BOURKIA Hassan : né en 1956 à Al Ksiba. Vit et travaille à Beni-Mellal.
(…) Quand à Hassan Bourkia, dans la constance de son travail, la diversité de ses recherches, il donne l’exemple d’une vocation confirmée, de ce désir de peindre si fortement enraciné qu’il ne peut être que porté par le limon d’une culture originelle.

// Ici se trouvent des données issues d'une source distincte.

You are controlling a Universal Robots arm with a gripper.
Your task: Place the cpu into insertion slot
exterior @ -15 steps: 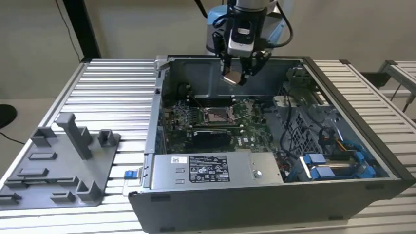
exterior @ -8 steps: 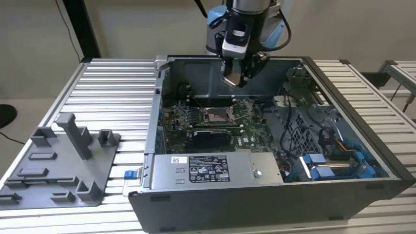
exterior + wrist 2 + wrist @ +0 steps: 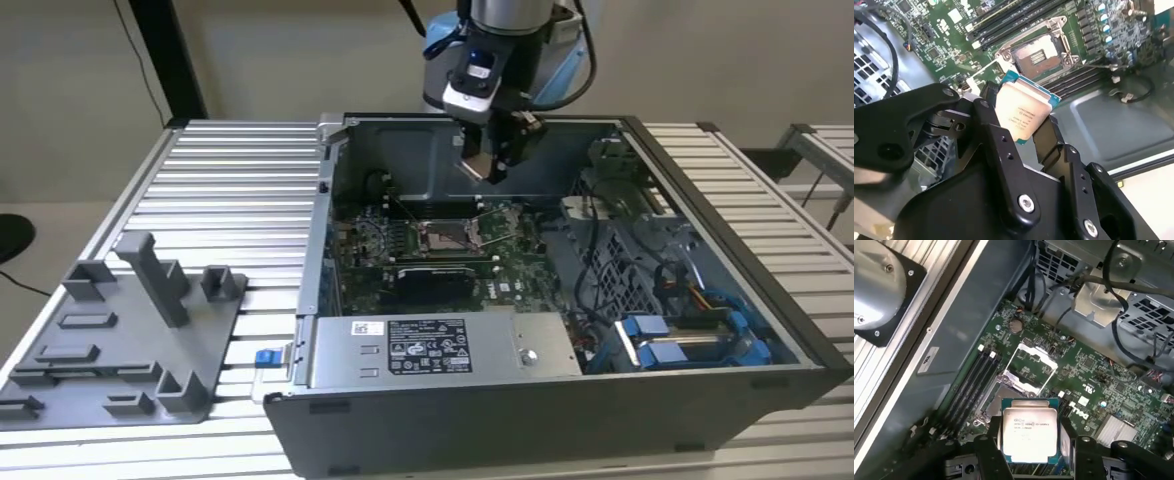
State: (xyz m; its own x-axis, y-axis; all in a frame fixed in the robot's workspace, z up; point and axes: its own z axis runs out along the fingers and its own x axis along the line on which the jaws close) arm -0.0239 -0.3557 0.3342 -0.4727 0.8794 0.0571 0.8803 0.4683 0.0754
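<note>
- Exterior view: the gripper [image 3: 483, 165] hangs inside the open computer case [image 3: 534, 400], carrying the cpu [image 3: 471, 166] at its tip, clear of the green circuit board [image 3: 514, 232]. The insertion slot [image 3: 443, 235] lies at about 7 o'clock from the gripper, apart from it.
- Second wrist view: the black fingers [image 3: 996, 142] pinch the cpu [image 3: 1024, 112] by two opposite edges, jaws spread no wider than the chip. Its silver face is bare between them. The insertion slot [image 3: 1039, 52] sits beyond, with nothing in its socket.
- First wrist view: the cpu [image 3: 1030, 432] is held level between the fingers [image 3: 990, 442], off the board. The insertion slot [image 3: 1009, 390] is near but not touching.
- Handling, as I judge it: the chip looks light, thin and stiff, and its smooth metal lid is likely slippery. The contacts underneath and the socket are probably delicate, so the edges are the sound place to hold. This grip uses them and leaves the flat faces untouched.
</note>
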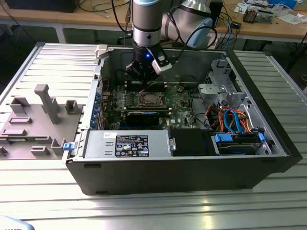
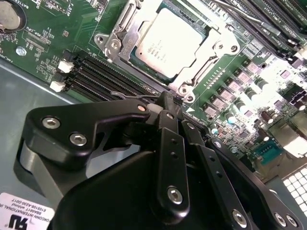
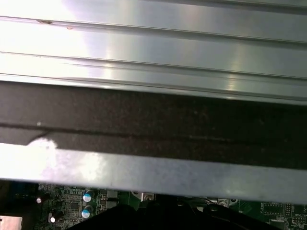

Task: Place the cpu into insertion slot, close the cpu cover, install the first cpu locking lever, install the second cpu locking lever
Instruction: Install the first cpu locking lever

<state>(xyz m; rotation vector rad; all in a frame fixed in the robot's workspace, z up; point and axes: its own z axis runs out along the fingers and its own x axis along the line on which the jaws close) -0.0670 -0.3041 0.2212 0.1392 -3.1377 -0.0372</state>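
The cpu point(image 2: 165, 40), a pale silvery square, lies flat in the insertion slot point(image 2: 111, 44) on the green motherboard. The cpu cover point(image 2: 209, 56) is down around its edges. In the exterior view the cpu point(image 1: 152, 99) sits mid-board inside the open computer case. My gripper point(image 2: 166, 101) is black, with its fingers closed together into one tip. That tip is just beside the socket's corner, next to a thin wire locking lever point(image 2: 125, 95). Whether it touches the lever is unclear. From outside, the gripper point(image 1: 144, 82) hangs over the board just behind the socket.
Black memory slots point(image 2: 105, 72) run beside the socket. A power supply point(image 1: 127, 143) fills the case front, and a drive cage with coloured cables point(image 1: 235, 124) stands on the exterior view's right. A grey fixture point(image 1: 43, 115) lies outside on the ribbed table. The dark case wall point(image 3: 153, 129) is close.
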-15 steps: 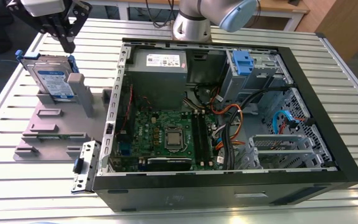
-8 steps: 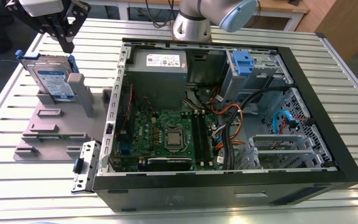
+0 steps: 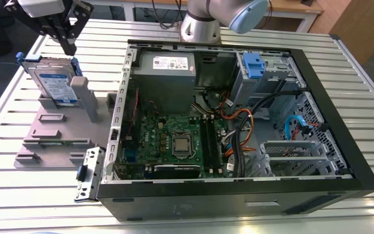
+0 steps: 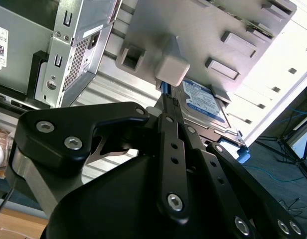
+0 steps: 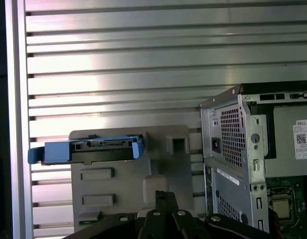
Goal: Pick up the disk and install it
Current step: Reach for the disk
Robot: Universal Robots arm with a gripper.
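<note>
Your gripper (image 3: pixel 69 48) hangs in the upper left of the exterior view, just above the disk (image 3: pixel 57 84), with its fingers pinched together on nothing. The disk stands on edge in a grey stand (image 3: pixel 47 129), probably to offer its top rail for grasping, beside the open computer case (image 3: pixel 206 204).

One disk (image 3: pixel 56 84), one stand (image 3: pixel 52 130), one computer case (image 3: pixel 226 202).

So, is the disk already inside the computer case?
No, the disk stands upright in the grey holder on the table, outside the case.
</note>
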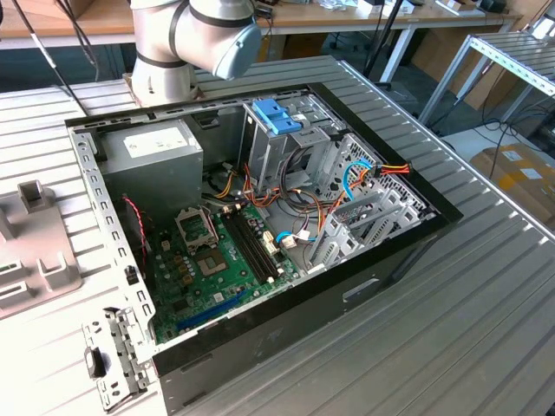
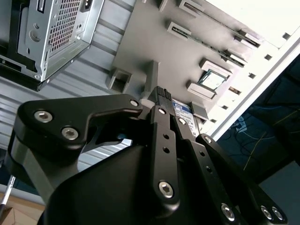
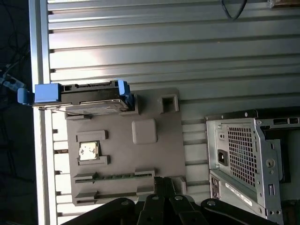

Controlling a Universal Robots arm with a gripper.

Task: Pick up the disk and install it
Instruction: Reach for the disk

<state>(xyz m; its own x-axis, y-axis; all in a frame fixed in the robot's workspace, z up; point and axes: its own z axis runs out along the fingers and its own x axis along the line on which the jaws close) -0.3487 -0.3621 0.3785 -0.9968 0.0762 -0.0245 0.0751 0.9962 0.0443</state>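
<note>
Operator: Where's my gripper?
Spotter: Your black metal gripper (image 3: 166, 185) hangs over 1 edge of the flat grey plastic fixture plate (image 3: 140, 159). Spread or closed, I cannot tell. You are well apart from the disk.
Operator: And the disk?
Spotter: The flat silver-metal disk (image 3: 89, 98) stands on edge along the plate's opposite edge. It shows as a dark slab with 2 blue plastic tabs (image 3: 47, 92). 1 end is by the corner with the U-shaped pocket (image 3: 168, 103), the other toward the edge of the ribbed aluminium table (image 3: 140, 47). Between those 2 plate edges lies 1 small square silver chip (image 3: 89, 151).
Operator: Farther out?
Spotter: On that table sits the open black computer case (image 1: 295, 325), green motherboard (image 1: 208, 260) facing up. Its big grey power-supply box (image 1: 156, 152) fills the corner nearest your arm's (image 1: 195, 39) base. A light-blue plastic latch piece (image 1: 276, 117) sits along that same edge.
</note>
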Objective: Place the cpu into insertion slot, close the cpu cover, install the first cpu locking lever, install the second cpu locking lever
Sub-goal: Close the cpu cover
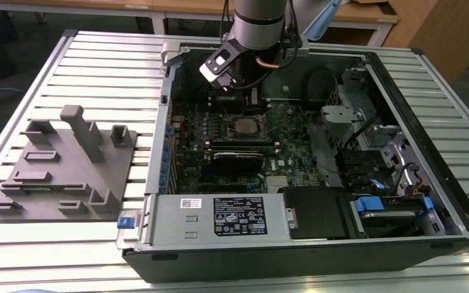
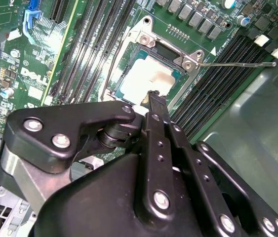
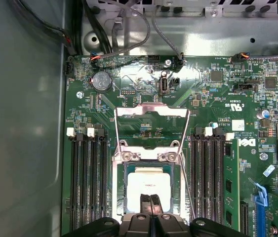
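table (image 1: pixel 104 67) of slats, cpu (image 3: pixel 148 183) in case (image 1: pixel 300 262)

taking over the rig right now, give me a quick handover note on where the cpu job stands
Gripper: shut, nothing visibly held, tips over the edge of the cpu; I cannot tell if they touch.
Cpu: lies flat in the insertion slot.
Cpu cover: swung open, back from the slot.
Lever: sticks out free beside the slot in the second wrist view, not locked.
Done: cpu placed.
Left: close the cover, install both locking levers.
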### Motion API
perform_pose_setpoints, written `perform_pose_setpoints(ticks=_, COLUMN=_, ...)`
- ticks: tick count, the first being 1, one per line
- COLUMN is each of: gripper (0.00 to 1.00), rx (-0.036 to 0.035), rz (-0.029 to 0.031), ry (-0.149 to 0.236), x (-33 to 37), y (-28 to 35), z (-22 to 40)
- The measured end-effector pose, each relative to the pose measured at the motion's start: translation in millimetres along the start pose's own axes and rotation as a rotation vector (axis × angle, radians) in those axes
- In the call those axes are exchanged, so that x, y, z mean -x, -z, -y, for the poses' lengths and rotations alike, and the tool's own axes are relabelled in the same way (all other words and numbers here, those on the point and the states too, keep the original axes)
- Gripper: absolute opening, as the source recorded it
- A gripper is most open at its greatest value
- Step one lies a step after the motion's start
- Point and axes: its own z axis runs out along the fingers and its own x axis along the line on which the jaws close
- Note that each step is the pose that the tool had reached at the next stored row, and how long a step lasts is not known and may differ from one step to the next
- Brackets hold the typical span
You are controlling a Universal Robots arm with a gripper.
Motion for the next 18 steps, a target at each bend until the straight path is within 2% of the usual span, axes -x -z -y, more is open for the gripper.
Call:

On aurait suivi en partie son itinéraire. Ces « paysages » dont on a situé la source d’inspiration, sont désormais des paysages intériorisés en quelque manière à évaluer non par référence à la réalité, mais dans les champs spécifiques de la peinture avec ses valeurs propres. De même on accordera une attention particulière à la série des talismans, symbole polysémique, diversité des formes par elle-même valorisante, collage travaillé, reproduction de l’écriture d’origine d’un talisman, variation sur l’exemple de talismans ficelés, éloquemment fermés sur ses pouvoirs mystérieux, il y’a là une ouverture significative sur un vaste registre de la culture populaire vivante et inventive. On découvre donc une parenté, entre le peintre et le sorcier au sens noble que lui donnons, une parenté d’écriture, de climat, cette nuit somptueuse où règnent les jnouns, non en tant que fantômes enfantés par des superstitions primitives, mais en tant qu’Être de pleine existence. Il est des enchantements qui nous libèrent de tant de servitudes. Une trace de bleu ou blanc sur une toile, au hasard.